Baikal Finance Group buys Yukos unit

Dec. 20, 2004
A surprise bidder calling itself Baikal Finance Group bought 77% of the Yuganskneftegas unit of OAO Yukos for $9.37 billion at an auction Dec. 19, prompting some analysts to suggest Baikal is linked to state-owned Gazprom.

By OGJ editors
HOUSTON, Dec. 20 -- A surprise bidder calling itself Baikal Finance Group bought 77% of the Yuganskneftegas unit of OAO Yukos for $9.37 billion at an auction Dec. 19, prompting some analysts to suggest Baikal is linked to state-owned Gazprom.

But Gazprom has denied any link with Baikal, Interfax reported. Last week, Yukos received a temporary injunction from a US bankruptcy judge in Houston attempting to block the auction.

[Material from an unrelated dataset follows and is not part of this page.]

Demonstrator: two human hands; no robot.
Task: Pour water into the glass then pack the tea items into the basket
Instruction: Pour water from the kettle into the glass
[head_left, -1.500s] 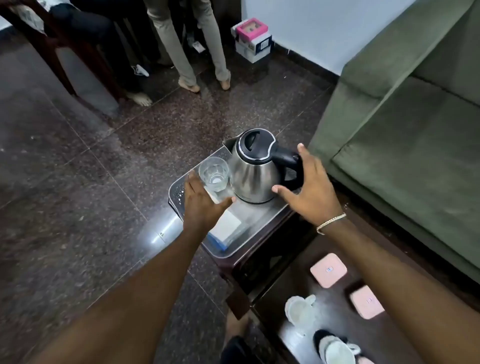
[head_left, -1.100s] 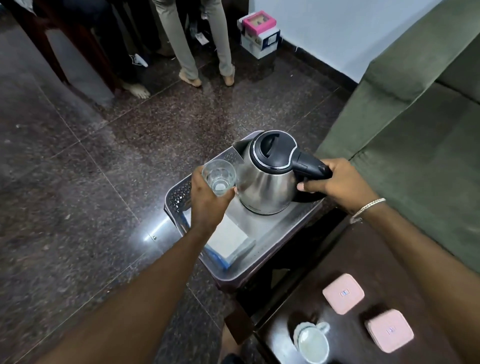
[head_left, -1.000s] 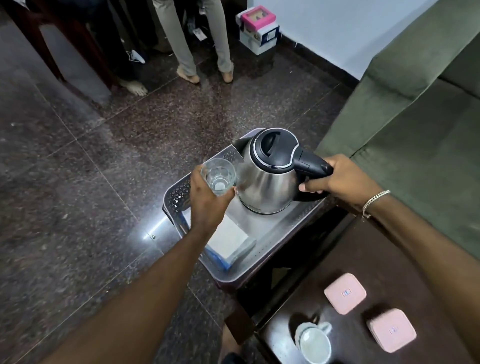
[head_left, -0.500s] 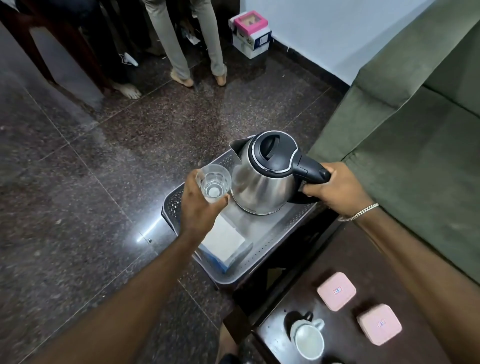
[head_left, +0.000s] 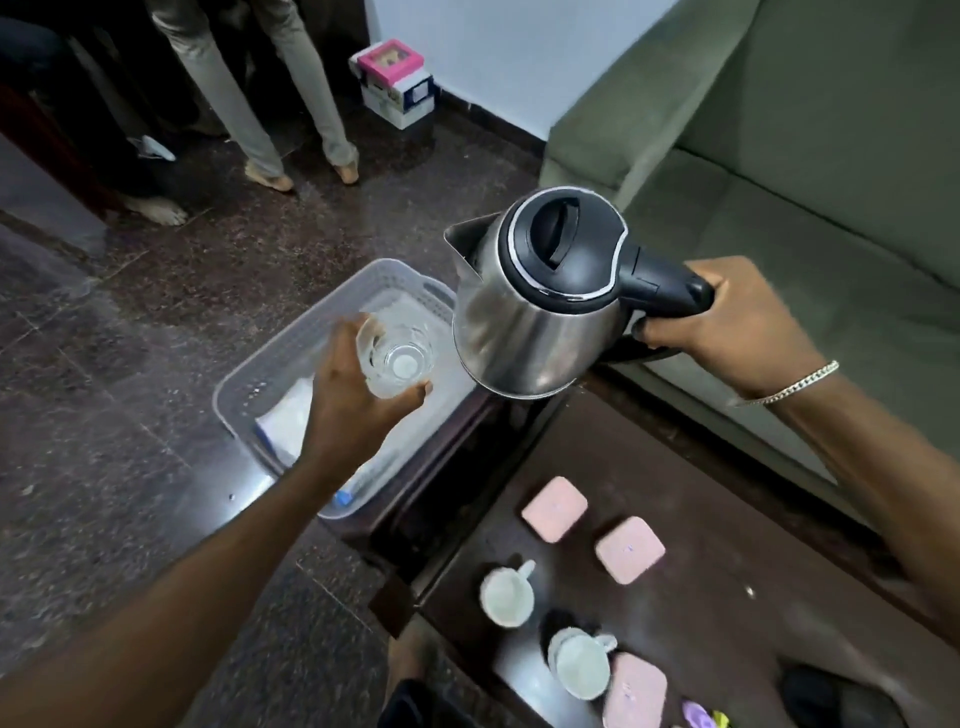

A Yukos spokesman said that the injunction applied to a consortium of banks arranging a multibillion-dollar financing rather than to the Russian government (OGJ Online, Dec. 17, 2004).

The injunction effectively froze any financing packages that international banks had arranged for potential bidders. Little information is available about Baikal Finance except that it applied to bid on Friday, the day after the injunction was issued.

After the auction, the Kremlin said that it will seize Yuganskneftegas for taxes unless payment is received from Baikal Finance within 2 weeks, the Russia Justice Department in Moscow told the Associated Press.

The board of Yukos issued a short statement saying it will pursue every legal remedy available to recover the company's corporate value.

Yukos faces billions of dollars in delinquent tax claims. The company's problems began with the Oct. 25, 2003, arrest of Mikhail Khodorkovsky, its former chief executive, on fraud and tax evasion charges.

Khodorkovsky, a critic of Russian President Vladimir Putin, remains in jail and is on trial.

"The authorities have given themselves a wonderful Christmas present—they have destroyed the most effective oil company in Russia," Interfax reported Khodorkovsky as saying through his attorneys.

Yuganskneftegas produces about 1 million b/d of oil, which is 60% of the parent company's total, said Yukos.

Reaction
Yukos CEO Steven Theede told reporters in London, "The auction was farcical as the process being used by the Russians' false tax claims against Yukos."

Theede also said that the price was "half what should have been paid."

Andrew Neff, analyst for Global Insight Inc. in Washington, DC, called Baikal "a front for Gazprom, which apparently shied away from making a direct formal bid for Yuganskneftegas due to legal worries related to the US court ruling."

He believes that Gazprom will see Yuganskneftegas added to its portfolio, "allowing the state to strengthen its hold on the Russian energy sector."

Baikal Finance is registered in Tver, a central Russian region, and it shares an address with Gazprom in Tver, Neff said.